ACTIVE TIME: ½ hour TOTAL TIME: 2 hours MAKES: 1 pie
1 cup sugar
¼ cup cornstarch
1½ cups water
3 eggs, separated
Juice and finely grated zest of 3 lemons
2 tablespoons butter
2 tablespoons confectioner’s sugar
1. Heat oven to 425 degrees. Place 1 disk of dough between sheets of plastic wrap and roll out to a 10-inch circle. Transfer to a 9-inch pie plate, trim excess and crimp edges. Prick bottom of crust several times with a fork. Bake until golden, about 15 minutes. Remove from oven and decrease heat to 350 degrees.
2. In a medium saucepan over low heat, dissolve sugar and cornstarch in 1½ cups water. Add yolks and cook, stirring occasionally, until thickened, about 10 minutes. Stir in juice, zest and butter, remove from heat and pour into pre-baked pie shell.
3. Use an electric mixer to beat egg whites with confectioner’s sugar on high until soft peaks form, about 10 minutes. Fold meringue out onto warm filling, spreading to edge of crust.
4. Bake pie until meringue is golden brown at peaks, about 10 minutes. Let cool at room temperature until no longer steaming. Chill completely, at least 1 hour.
The secret ingredient in this super-fruity, chilled pie is Sprite.

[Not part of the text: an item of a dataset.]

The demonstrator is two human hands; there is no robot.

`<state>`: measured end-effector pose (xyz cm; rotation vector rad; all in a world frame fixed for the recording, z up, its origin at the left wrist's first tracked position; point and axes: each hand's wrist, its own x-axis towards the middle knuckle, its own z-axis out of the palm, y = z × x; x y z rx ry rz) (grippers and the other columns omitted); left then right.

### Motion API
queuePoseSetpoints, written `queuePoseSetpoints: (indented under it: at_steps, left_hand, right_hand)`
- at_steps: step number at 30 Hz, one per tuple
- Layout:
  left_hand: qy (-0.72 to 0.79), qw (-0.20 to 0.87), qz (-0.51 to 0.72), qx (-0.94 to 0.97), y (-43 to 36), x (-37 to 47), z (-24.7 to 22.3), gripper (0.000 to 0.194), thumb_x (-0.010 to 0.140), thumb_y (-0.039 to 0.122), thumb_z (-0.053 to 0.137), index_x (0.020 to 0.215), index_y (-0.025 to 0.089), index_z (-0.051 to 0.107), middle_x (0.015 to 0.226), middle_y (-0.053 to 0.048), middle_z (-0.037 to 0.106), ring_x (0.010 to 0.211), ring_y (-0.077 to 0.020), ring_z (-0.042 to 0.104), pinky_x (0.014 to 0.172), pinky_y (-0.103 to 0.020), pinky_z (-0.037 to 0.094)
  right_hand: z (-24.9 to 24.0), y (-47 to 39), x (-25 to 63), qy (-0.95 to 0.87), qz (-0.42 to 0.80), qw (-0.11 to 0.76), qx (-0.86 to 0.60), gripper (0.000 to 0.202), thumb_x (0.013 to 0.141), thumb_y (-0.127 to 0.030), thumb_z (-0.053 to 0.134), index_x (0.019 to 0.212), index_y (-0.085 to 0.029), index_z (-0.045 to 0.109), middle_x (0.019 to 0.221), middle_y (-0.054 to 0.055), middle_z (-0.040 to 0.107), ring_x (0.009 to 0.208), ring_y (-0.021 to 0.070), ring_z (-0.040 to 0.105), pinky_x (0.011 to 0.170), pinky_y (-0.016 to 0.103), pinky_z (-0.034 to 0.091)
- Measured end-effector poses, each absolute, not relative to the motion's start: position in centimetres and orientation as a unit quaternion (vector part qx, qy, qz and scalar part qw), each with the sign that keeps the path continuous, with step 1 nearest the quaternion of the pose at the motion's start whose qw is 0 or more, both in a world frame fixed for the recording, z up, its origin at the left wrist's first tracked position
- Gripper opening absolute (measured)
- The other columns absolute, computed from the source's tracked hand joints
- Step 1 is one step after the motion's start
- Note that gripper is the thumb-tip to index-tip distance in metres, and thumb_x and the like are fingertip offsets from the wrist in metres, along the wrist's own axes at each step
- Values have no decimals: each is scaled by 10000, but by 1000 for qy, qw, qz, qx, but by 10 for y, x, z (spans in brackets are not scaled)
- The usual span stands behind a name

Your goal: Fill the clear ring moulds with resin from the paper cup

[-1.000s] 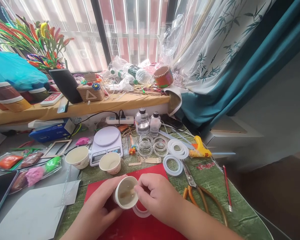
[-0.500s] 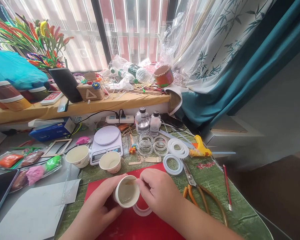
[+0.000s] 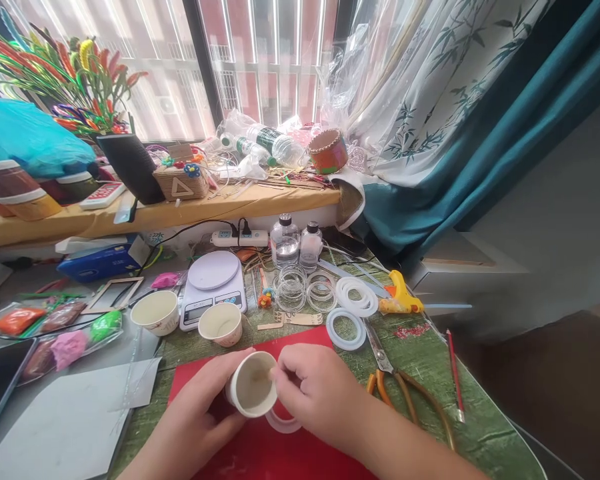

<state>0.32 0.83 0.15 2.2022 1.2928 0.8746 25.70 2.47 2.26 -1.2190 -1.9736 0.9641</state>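
Note:
My left hand [image 3: 205, 400] is wrapped round a white paper cup [image 3: 235, 393], which tilts so that its opening faces me. Greyish liquid seems to lie inside. At the cup's right rim, my right hand [image 3: 313, 393] pinches a thin wooden stick [image 3: 266, 377] that reaches into the cup. Below the cup a translucent ring mold [image 3: 285, 425] rests on a red sheet [image 3: 280, 453], partly hidden by the cup and my right hand. Two more paper cups, one nearer [image 3: 221, 327] and one farther left [image 3: 155, 313], stand behind my left hand.
Behind are a white scale [image 3: 215, 277], two clear bottles [image 3: 285, 247] and stacked rings [image 3: 356, 298]. Scissors [image 3: 380, 350], a yellow glue gun [image 3: 401, 293] and a red pencil [image 3: 455, 377] lie right. Bagged colored clay [image 3: 70, 347] and white paper [image 3: 65, 427] are at left.
The stick and my right fingers have shifted slightly inside and beside the cup, with the stick now nearer its right side. My left hand holds the cup almost unmoved.

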Motion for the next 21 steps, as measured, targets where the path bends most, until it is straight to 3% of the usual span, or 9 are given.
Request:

Angela Scott adapted it from a rendition served at Virginia’s Lendy’s Big Boy drive-ins in the 1950s.
ACTIVE TIME: 35 minutes TOTAL TIME: 1¾ hours MAKES: 1 pie
3 cups sliced strawberries, divided, plus 1 strawberry cut into fan shape for garnish
1 (12-ounce) can Sprite
¾ cup sugar
¼ cup cornstarch
2 tablespoons butter
1 teaspoons almond extract
Pinch of salt
Pint heavy whipping cream
¼ cup confectioner’s sugar
1. Heat oven to 425 degrees. Place 1 disk of dough between sheets of plastic wrap and roll out to a 10-inch circle. Transfer to a 9-inch pie plate, trim excess and crimp edges. Prick bottom of crust several times with a fork. Bake until golden, about 15 minutes.
2. In a medium saucepan over medium heat, cook 2 cups strawberries with Sprite until strawberries start to soften, about 5 minutes. Mash strawberries. Add sugar and cornstarch, and cook until thickened, about 5 minutes. Add butter, almond extract and salt. Cook until thickened again, about 5 minutes
3. Remove filling from heat, and cool slightly. Line bottom of prebaked pie crust with remaining strawberries. Pour filling over top. Cool pie at room temperature until no longer steaming, about 10 minutes. Chill 1 hour.
4. In a chilled bowl, beat cream together with confectioner’s sugar until cream forms soft peaks, about 10 minutes. Spread whipped cream over pie, and top with fanned strawberry.